Com nove fábricas nos EUA, Costa Rica, Irlanda, Israel, China, Vietnã e Malásia, a americana Intel vai investir US$ 38,2 bilhões nas três novas unidades previstas para entrar em operação em 2025. As duas plantas americanas vão dar origem a um complexo que futuramente poderá abrigar até oito fábricas, tornando-se um dos maiores locais de produção de semicondutores do mundo.

Outros US$ 20 bilhões estão sendo gastos em duas novas operações no complexo do Arizona, para início de atividades em 2024. O grupo também reservou US$ 600 mil para ampliar, nos próximos três anos, a produção a fábrica da Costa Rica, unidade que a Intel negociou com o Brasil em meados dos anos 90, mas acabou escolhendo o outro país da região.

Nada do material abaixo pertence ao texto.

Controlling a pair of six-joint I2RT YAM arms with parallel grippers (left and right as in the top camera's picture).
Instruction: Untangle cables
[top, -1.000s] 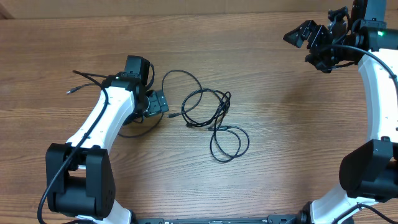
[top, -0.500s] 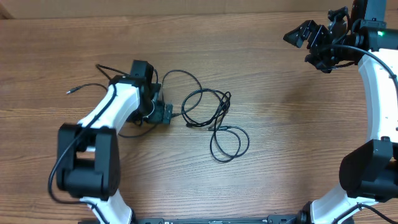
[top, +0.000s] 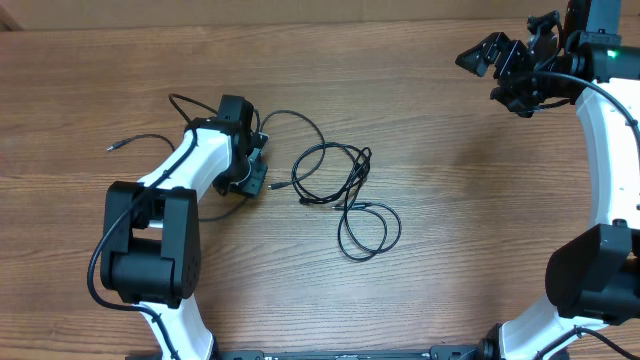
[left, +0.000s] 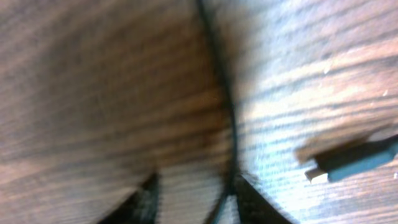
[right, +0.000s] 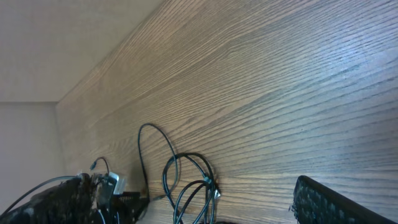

A Bosch inaugurou sua segunda fábrica de semicondutores na cidade alemã de Dresden em julho passado, com investimento de US$ 1,07 bilhão, o maior valor gasto em um único projeto na história da empresa. Em outubro, o grupo anunciou mais US$ 428 milhões para ampliação dessa unidade e da mais antiga, em Reutlingen. Além disso, está construindo um centro de testes na Malásia.

A coreana Samsung também informou recentemente que vai construir uma nova fábrica de semicondutores no Texas (EUA), plano estimado em US$ 17 bilhões. Outro que vai ampliar atuação no mercado americano é a TSMC, grupo de Taiwan considerado o maior do mundo em produção terceirizada. A empresa pretende gastar US$ 12 bilhões em uma planta no Arizona e tem vários outros projetos, em especial na Ásia.